Open Dr-Emann opened this issue 3 years ago • 1 comments

I wanted to go further in removing polling, I turned {scan/compress/uncompress}_loop into loops over selecting on channels.

The scan loop was simple enough to use the select macro: It just waits for messages from the gui and the result channel, and wakes up every so often to write status.
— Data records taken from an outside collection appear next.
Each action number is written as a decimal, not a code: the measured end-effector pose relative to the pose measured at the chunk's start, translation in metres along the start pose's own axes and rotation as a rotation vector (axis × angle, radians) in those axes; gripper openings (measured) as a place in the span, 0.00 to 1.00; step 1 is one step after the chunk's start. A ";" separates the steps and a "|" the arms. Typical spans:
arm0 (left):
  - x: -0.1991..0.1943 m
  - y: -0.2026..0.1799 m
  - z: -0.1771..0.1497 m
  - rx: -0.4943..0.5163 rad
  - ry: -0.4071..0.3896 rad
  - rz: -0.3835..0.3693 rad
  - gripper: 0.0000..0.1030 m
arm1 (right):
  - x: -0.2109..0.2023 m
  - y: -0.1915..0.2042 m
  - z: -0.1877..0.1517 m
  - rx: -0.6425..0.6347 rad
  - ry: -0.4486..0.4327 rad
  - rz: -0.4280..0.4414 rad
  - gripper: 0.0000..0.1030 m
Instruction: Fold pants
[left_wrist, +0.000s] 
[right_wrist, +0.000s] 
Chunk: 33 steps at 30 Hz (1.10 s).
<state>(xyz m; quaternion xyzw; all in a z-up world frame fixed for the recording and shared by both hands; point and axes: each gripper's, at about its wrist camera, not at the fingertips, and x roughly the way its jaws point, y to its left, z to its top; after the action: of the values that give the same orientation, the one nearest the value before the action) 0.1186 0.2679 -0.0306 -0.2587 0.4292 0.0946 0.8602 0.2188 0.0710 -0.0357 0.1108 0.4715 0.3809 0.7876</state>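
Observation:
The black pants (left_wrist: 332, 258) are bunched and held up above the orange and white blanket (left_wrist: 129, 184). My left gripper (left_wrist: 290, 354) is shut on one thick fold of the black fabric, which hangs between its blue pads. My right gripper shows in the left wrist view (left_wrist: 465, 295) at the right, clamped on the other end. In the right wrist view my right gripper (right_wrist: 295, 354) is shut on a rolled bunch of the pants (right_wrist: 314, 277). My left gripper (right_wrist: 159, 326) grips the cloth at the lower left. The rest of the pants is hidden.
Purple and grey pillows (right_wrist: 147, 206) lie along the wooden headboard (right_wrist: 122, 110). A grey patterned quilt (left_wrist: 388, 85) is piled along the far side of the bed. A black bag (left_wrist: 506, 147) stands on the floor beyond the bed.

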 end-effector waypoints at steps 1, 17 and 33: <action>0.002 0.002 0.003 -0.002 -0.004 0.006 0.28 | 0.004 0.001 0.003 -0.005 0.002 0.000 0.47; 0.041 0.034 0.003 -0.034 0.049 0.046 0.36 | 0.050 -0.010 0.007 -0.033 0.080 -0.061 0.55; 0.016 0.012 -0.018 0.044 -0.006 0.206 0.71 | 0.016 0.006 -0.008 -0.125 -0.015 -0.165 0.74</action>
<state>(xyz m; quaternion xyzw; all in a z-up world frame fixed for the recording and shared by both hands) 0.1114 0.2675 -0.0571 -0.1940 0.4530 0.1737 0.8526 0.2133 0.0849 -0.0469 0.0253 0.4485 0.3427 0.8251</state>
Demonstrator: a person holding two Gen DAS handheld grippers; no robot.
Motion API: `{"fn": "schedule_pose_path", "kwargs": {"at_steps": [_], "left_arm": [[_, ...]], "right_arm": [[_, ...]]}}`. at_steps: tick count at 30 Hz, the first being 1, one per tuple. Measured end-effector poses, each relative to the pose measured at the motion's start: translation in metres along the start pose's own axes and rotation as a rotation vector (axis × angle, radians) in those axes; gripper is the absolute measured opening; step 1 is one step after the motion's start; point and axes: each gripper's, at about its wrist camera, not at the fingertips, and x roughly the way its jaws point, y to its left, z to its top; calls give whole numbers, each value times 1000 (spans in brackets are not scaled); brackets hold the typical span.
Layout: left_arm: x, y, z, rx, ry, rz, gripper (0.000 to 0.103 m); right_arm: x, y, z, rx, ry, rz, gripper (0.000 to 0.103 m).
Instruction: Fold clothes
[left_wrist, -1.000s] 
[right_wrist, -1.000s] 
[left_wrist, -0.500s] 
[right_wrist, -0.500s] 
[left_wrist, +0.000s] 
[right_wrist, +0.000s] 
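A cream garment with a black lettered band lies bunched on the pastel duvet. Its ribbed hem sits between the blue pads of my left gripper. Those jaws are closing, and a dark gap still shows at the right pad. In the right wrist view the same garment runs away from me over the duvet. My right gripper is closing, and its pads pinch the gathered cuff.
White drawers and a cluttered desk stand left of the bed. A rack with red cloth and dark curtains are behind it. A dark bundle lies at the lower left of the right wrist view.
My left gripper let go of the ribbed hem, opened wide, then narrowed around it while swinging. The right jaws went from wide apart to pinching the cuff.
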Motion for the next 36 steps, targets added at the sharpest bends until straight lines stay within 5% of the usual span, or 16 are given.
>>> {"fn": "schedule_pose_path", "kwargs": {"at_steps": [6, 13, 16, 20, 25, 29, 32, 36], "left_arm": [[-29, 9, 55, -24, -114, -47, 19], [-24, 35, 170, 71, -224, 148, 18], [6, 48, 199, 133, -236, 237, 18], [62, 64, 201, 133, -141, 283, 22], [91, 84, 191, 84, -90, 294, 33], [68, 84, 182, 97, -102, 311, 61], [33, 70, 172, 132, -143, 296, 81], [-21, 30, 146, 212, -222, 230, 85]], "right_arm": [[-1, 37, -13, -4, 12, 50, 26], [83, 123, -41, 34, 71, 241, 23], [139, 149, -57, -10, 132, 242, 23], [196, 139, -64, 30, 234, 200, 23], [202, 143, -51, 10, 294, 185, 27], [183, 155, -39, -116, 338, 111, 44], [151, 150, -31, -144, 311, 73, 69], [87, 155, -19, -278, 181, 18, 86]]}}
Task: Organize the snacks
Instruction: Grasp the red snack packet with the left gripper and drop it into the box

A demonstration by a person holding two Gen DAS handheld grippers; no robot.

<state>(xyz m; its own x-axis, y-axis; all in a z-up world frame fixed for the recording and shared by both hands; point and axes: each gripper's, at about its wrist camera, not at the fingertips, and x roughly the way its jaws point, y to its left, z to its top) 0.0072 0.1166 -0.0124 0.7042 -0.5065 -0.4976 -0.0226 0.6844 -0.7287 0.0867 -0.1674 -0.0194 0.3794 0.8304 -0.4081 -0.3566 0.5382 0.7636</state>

The compress/uncompress loops were a bit more complex, and required using the Select struct manually (mainly because we needed to optionally try to send something, and we wanted to do work once we know we can send in order to build the thing we're sending). The loops are pretty complicated, but I'm not sure if they're any more or less complicated than they already were. (like the comment says: Ph'nglui mglw'nafh Cthulhu R'lyeh wgah'nagl fhtagn.).

Before, each send was immediately followed by a receive, so we just used the same FileInfo we just sent when we received a response. Because of the channel sizes, we could just store the last sent info, and use that. However, it turns out that this strategy makes it pretty easy to mulithread, by just spinning up multiple background threads with the same input/output channels, so instead I used a hashmap of file infos which are still outstanding.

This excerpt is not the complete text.